THE INPUT =
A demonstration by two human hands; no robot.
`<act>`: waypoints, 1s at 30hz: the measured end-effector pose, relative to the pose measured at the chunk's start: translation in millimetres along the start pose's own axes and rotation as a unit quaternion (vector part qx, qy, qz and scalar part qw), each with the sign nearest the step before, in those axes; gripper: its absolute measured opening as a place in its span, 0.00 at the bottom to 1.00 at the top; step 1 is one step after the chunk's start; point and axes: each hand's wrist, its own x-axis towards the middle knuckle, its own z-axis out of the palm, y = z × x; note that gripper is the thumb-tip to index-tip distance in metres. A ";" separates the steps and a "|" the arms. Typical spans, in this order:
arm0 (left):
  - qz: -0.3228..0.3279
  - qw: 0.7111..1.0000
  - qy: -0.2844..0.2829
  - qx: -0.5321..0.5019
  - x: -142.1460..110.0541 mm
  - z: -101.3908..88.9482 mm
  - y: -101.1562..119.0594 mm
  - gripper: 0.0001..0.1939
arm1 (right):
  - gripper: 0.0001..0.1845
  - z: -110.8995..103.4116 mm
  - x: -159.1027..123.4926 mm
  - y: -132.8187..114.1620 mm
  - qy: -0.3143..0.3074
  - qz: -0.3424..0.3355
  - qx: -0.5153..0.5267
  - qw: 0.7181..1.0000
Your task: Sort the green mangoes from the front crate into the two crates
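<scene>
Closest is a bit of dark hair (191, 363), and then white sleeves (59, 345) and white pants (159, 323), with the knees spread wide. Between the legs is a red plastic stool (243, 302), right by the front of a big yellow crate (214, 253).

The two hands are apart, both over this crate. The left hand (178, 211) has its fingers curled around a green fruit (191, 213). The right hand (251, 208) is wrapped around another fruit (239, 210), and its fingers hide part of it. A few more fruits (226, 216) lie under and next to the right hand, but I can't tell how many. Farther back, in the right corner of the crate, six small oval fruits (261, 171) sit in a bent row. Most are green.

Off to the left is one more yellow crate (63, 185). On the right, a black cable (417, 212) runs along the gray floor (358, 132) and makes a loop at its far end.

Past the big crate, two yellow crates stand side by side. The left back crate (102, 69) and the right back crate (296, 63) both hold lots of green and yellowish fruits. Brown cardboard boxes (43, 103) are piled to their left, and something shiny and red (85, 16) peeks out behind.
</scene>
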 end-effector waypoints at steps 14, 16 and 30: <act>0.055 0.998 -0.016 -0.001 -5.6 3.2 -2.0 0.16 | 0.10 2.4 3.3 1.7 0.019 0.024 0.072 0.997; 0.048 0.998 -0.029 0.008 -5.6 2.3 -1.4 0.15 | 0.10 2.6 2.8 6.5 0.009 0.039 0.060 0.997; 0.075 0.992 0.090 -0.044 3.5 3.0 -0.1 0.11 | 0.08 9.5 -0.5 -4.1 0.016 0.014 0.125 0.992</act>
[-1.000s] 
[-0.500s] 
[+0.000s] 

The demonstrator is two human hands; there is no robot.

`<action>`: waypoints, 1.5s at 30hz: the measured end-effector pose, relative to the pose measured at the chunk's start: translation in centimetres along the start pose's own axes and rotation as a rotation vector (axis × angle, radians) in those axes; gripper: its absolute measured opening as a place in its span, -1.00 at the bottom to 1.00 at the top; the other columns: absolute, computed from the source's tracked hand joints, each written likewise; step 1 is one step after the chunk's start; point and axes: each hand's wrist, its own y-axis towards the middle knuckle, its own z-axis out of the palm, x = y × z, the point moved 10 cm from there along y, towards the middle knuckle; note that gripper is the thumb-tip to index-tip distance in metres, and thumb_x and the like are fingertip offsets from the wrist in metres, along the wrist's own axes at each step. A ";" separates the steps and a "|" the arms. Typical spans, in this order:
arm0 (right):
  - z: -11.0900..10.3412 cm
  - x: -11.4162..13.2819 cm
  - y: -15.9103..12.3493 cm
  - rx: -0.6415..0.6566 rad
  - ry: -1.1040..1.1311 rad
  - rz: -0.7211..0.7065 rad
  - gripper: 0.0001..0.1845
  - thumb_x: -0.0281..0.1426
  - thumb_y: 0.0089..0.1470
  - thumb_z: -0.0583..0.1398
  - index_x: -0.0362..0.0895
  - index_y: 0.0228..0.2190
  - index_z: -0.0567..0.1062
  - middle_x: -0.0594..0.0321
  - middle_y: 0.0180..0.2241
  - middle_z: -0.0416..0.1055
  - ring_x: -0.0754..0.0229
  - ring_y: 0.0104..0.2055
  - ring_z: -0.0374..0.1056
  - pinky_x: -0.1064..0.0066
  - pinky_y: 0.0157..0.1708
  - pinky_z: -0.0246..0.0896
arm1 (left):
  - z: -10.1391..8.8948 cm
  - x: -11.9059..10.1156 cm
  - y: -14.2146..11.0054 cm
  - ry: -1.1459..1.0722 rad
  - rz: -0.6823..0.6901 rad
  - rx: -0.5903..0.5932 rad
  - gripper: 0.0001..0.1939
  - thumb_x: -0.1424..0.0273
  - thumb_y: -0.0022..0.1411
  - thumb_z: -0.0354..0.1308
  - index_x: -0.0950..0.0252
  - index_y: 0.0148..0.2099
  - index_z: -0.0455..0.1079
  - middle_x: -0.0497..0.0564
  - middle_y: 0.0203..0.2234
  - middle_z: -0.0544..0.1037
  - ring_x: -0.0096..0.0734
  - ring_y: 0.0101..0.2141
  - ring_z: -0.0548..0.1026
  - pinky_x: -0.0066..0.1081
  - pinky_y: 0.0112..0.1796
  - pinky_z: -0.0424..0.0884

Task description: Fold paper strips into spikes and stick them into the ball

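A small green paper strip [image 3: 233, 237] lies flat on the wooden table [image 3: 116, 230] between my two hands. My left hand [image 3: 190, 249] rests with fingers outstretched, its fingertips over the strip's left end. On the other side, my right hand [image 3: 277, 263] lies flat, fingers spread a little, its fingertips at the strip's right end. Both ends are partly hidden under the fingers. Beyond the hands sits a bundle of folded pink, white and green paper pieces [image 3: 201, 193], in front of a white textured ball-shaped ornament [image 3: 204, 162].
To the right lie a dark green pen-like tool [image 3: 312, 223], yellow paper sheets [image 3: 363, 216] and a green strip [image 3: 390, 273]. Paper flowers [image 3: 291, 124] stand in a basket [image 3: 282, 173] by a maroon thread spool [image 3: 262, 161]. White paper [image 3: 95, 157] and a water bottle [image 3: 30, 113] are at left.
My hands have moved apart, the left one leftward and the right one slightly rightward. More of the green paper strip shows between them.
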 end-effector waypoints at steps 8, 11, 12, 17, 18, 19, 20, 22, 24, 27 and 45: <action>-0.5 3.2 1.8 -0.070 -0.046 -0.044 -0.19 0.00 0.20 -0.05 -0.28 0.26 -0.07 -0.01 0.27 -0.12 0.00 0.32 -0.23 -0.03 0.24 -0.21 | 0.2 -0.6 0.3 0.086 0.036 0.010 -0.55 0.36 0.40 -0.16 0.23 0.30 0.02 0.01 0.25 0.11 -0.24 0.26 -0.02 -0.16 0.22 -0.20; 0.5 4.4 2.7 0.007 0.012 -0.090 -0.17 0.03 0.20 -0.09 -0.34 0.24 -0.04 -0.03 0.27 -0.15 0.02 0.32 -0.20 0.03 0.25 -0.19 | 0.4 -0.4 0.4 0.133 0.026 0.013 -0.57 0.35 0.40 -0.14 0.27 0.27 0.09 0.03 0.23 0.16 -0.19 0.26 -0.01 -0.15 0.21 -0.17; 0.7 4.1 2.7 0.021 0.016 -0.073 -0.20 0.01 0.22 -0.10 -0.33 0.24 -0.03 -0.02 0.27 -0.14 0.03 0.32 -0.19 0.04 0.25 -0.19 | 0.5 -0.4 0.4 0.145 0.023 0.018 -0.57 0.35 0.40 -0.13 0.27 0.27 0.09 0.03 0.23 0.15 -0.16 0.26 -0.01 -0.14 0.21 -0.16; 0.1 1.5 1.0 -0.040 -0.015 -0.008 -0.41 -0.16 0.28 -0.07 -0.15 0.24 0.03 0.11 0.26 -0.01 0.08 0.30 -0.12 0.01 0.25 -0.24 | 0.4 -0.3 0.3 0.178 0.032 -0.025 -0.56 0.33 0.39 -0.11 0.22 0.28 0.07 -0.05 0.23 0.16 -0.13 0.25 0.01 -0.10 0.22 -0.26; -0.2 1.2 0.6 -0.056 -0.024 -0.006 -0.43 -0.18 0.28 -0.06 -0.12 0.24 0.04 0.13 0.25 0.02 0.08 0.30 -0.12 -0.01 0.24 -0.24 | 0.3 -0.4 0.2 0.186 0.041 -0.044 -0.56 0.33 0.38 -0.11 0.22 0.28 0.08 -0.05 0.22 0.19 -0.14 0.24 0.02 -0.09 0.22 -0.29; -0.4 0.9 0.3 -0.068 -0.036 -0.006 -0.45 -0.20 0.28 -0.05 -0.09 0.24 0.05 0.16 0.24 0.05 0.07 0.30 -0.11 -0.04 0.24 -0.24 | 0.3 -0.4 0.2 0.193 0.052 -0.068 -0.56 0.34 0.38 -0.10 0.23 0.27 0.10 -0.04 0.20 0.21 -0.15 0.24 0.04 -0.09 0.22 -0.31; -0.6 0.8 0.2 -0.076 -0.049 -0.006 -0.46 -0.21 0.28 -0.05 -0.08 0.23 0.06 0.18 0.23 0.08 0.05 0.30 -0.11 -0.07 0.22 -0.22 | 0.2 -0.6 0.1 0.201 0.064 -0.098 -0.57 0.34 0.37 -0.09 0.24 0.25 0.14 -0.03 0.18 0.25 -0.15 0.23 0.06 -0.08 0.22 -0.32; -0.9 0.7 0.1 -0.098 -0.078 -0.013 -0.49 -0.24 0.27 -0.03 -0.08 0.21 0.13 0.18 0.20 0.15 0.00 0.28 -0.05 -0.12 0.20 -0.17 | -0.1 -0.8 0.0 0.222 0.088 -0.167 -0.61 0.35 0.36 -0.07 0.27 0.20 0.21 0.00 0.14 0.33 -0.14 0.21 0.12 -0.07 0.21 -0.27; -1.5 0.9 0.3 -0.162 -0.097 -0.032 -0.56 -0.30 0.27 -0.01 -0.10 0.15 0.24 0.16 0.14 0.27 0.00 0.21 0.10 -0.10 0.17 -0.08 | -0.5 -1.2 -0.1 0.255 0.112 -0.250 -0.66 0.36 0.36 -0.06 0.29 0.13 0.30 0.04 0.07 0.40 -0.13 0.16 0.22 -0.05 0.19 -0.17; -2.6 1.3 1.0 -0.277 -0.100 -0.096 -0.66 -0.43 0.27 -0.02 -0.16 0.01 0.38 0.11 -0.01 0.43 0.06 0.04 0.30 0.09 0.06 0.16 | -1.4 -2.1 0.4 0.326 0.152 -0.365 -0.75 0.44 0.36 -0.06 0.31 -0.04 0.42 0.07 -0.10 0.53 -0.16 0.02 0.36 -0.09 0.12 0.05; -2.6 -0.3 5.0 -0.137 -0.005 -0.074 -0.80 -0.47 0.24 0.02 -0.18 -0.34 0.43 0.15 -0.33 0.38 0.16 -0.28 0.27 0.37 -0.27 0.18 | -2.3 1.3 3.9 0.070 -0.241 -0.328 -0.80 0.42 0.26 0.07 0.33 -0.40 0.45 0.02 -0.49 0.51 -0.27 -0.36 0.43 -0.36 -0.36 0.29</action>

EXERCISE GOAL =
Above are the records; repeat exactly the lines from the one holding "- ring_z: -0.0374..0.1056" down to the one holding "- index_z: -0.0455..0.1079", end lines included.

FINISHED EXERCISE =
  - ring_z: -0.0374..0.1056
  - pinky_x: -0.1064..0.0066
  - pinky_y: 0.0157..0.1708
  - pinky_z: -0.0246..0.0896
arm1 (left):
  - z: -10.1391..8.8948 cm
  - x: -11.9059..10.1156 cm
  - y: -14.2146..11.0054 cm
  - ry: -1.1459..1.0722 rad
  - rz: -0.6823..0.6901 rad
  - rx: -0.5903..0.5932 rad
  - gripper: 0.0001..0.1939
  - thumb_x: -0.1424..0.0273
  - thumb_y: -0.0022..0.1411
  - thumb_z: -0.0354..0.1308
  - index_x: -0.0950..0.0252
  - index_y: 0.0148..0.2099
  - index_z: -0.0455..0.1079

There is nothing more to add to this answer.